Each line from the one containing "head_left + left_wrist" to the end of the listing below should be output exactly; no other line is wanted.
....................
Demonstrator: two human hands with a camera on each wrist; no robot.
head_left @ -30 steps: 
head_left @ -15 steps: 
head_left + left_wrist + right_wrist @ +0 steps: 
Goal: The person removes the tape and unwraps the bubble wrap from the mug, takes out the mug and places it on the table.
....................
### WRITTEN SOLUTION
head_left + left_wrist + right_wrist @ +0 steps: 
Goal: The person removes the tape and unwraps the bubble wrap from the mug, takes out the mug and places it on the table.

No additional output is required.